Our study demonstrates that 1-week triple therapy aiming at eradication of H. pylori leads to a complete and long-lasting resolution of lymphocytic gastritis in the majority of patients.

摘要

背景

幽门螺杆菌感染与淋巴细胞性胃炎之间的关联已被提出。

目的

在一项双盲、安慰剂对照、多中心试验中评估幽门螺杆菌根除治疗对淋巴细胞性胃炎的长期影响。

方法

将淋巴细胞性胃炎患者随机分为接受为期1周的根除幽门螺杆菌三联疗法或奥美拉唑加安慰剂治疗。
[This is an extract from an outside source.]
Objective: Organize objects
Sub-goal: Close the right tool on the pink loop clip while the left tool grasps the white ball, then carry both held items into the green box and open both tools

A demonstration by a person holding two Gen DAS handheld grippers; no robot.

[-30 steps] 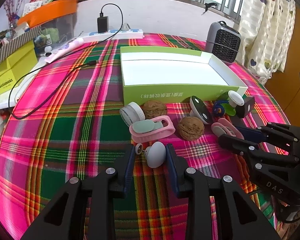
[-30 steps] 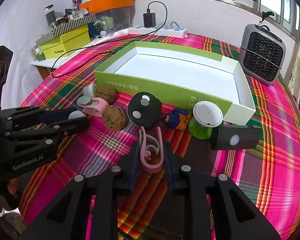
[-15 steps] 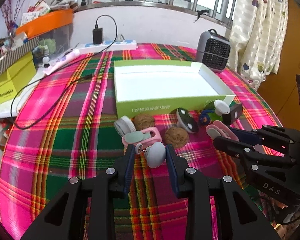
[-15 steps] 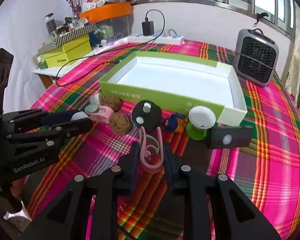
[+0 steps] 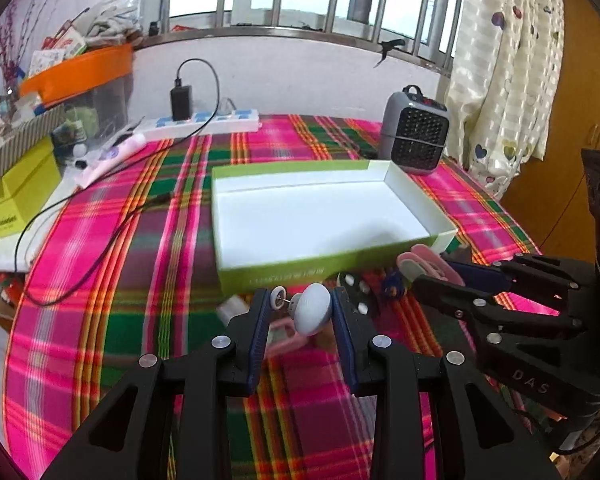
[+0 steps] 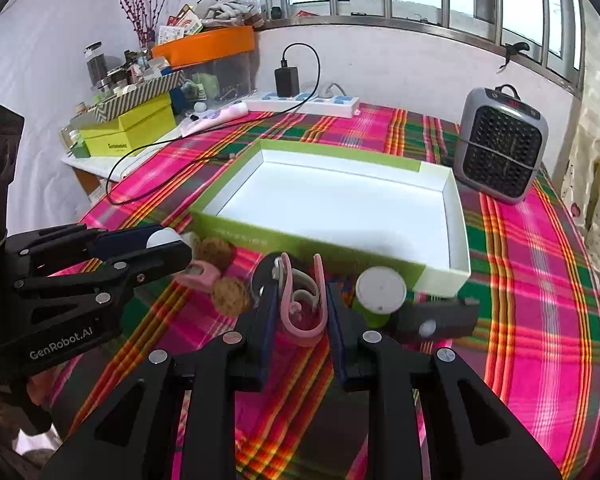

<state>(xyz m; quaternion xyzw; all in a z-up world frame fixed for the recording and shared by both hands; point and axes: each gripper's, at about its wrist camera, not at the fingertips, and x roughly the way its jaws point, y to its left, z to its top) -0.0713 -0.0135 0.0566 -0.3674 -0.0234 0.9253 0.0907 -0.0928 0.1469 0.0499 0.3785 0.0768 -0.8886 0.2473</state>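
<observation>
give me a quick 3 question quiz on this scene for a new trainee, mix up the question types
1. True or false: the green box already has items inside.
2. Multiple choice: what does the right gripper hold? A) a walnut B) a pink clip C) a black disc
3. Fill in: the left gripper is shut on a grey ____-shaped knob.

Key
1. False: its white floor is bare.
2. B: the pink clip sits between the fingers, tips pointing toward the box.
3. Dome: a rounded grey knob with a small pin and wheel on its left side.
</observation>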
在基线以及3个月和12个月后进行内镜检查和组织学检查。奥美拉唑/安慰剂组中12个月后仍患有持续性淋巴细胞性胃炎的患者接受交叉开放标签三联疗法。

结果

51例患者被随机分组。意向性分析显示,三联疗法后3个月淋巴细胞性胃炎的愈合率有高于奥美拉唑/安慰剂组的趋势(83.3%对57.7%,RR的95%CI:0.8 - 2.8,P = 0.06)。12个月后,三联疗法后淋巴细胞性胃炎的愈合率显著高于奥美拉唑/安慰剂组(意向性分析95.8%对53.8%,RR的95%CI:1.1 - 3.5,P = 0.01)。所有接受交叉三联疗法的患者(n = 5)在再过12个月后淋巴细胞性胃炎均愈合。

结论

我们的研究表明,旨在根除幽门螺杆菌的1周三联疗法可使大多数患者的淋巴细胞性胃炎得到完全且持久的缓解。